Avec Tillerson, l'Union européenne et l'Otan unis face à Pyongyang malgré des divergences de fond

Le chef de la diplomatie américaine Rex Tillerson lors d'un face à face avec le ministre des affaires étrangères allemandes Sigmar Gabriel (pas sur la photo) à Washington, le 30 novembre 2017.
Le chef de la diplomatie américaine Rex Tillerson lors d'un face à face avec le ministre des affaires étrangères allemandes Sigmar Gabriel (pas sur la photo) à Washington, le 30 novembre 2017. - © MANDEL NGAN

Rex Tillerson rencontre mardi à Bruxelles ses homologues de l'Union européenne et de l'Otan pour afficher une détermination commune face aux missiles de la Corée du Nord, mais aussi tenter d'aplanir des divergences majeures entre l'administration Trump et les Européens.

Le chef de la diplomatie américaine doit déjeuner avec ses homologues des 28 pays de l'Union européenne à l'invitation de la Haute représentante Federica Mogherini, avant de retrouver ses homologues de l'Alliance atlantique pour deux jours de consultations en commençant par les grands défis sécuritaires du moment: la Corée du Nord et la Russie.

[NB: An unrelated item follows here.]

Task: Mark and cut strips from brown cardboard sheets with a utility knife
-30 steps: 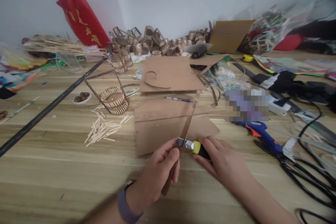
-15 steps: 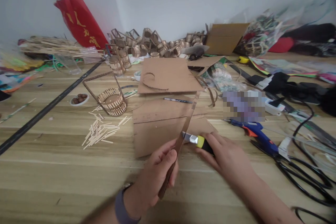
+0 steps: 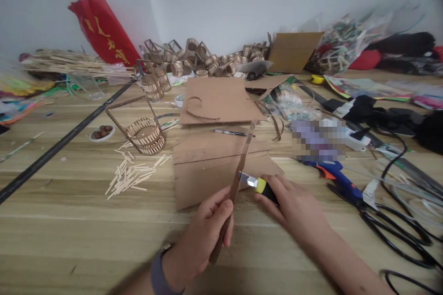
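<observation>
The left hand (image 3: 214, 219) pinches a brown strip (image 3: 241, 163) between thumb and fingers. The strip slants over the middle of the table (image 3: 86, 239), its near end poking out below the hand and its far end reaching over the cardboard (image 3: 204, 179), towards the right. The right hand (image 3: 290, 207) is curled round the handle of a knife (image 3: 261, 186), its blade pointing left. The blade's tip is at the strip's right edge, just beyond the left hand; whether it touches, I cannot tell.

On the far side of the cardboard lies a pen (image 3: 231, 132), and beyond it a board (image 3: 224, 94) with a curled strip (image 3: 200, 113) on top. To the left, a basket (image 3: 147, 137) with a tall handle stands upright, loose sticks (image 3: 129, 176) scattered on its near side. Left of the basket is a bowl (image 3: 110, 136) of brown balls (image 3: 101, 132). To the right lie a blue glue gun (image 3: 341, 179) and black scissors (image 3: 394, 233). More baskets (image 3: 200, 57) are heaped at the far side.
</observation>
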`<state>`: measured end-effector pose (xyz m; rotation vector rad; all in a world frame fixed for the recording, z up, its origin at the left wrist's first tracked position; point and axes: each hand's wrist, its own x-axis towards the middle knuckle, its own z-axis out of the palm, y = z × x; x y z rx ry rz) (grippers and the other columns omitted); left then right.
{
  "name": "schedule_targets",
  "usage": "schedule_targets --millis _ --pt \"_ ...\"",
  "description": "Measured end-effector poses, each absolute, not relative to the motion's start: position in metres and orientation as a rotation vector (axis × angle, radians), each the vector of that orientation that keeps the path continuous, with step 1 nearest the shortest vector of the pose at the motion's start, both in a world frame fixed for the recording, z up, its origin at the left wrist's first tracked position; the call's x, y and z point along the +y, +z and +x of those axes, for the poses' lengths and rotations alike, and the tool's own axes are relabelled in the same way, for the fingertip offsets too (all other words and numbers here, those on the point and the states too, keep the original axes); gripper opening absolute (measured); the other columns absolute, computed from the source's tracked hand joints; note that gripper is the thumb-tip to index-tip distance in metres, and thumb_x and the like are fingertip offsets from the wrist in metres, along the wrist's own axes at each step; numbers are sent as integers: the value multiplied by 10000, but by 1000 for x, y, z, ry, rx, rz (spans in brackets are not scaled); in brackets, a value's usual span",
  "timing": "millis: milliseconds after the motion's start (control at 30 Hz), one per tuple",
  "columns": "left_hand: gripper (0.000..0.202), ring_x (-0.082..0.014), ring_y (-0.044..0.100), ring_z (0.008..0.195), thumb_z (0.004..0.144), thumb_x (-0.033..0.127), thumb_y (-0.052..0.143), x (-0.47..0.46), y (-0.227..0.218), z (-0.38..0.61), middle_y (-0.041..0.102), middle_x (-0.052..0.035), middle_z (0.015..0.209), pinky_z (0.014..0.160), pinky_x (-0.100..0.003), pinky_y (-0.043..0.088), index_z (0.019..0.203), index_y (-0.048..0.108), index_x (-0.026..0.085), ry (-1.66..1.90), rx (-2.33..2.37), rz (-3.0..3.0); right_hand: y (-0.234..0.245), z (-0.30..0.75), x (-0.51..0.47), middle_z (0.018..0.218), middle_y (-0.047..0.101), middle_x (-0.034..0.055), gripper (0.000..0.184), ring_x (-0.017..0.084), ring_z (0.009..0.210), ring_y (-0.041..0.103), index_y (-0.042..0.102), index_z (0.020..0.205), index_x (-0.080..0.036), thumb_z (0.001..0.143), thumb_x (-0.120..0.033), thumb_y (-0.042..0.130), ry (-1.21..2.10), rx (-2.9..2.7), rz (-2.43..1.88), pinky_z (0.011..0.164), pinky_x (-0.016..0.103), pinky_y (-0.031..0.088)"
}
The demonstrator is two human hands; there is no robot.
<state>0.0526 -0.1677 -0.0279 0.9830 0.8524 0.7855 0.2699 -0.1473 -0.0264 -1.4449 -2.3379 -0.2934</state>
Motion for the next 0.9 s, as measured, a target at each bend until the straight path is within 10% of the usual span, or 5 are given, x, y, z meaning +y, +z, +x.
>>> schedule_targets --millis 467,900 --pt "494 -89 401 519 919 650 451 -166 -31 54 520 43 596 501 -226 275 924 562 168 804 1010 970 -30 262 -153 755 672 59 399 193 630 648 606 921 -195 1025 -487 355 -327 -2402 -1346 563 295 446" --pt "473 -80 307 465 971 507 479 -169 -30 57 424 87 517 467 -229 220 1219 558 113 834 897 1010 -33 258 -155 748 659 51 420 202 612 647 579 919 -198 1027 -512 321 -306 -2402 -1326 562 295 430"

"Le tir d'un missile balistique intercontinental la semaine passée a montré que toutes les nations alliées pouvaient être à la portée" de Pyongyang, a insisté lundi le secrétaire général de l'Otan, Jens Stoltenberg.

"Nos partenaires dans la région sont en danger (...), donc le monde entier doit exercer une pression maximale sur la Corée du Nord afin d'arriver à une solution pacifiquement négociée", a estimé M. Stoltenberg, rappelant que les 29 pays de l'Otan "ont été clairs et constants dans leurs condamnations" de l'essai nucléaire du début septembre et des tirs de missiles par Pyongyang.

Si les Européens se sont toujours sentis à l'abri, ils ont affiché une fermeté sans faille en durcissant encore leurs sanctions économiques contre Pyongyang tout en appelant à régler pacifiquement cette crise.

Mais au-delà de cette unité sacrée sur la Corée du Nord, de nombreux sujets divisent les partenaires de part et d'autre de l'Atlantique, à commencer par la lutte contre le réchauffement climatique. Les attaques virulentes du président américain contre l'accord nucléaire avec l'Iran ont révélé un autre antagonisme profond avec les Européens, qui ont fait front commun pour le défendre.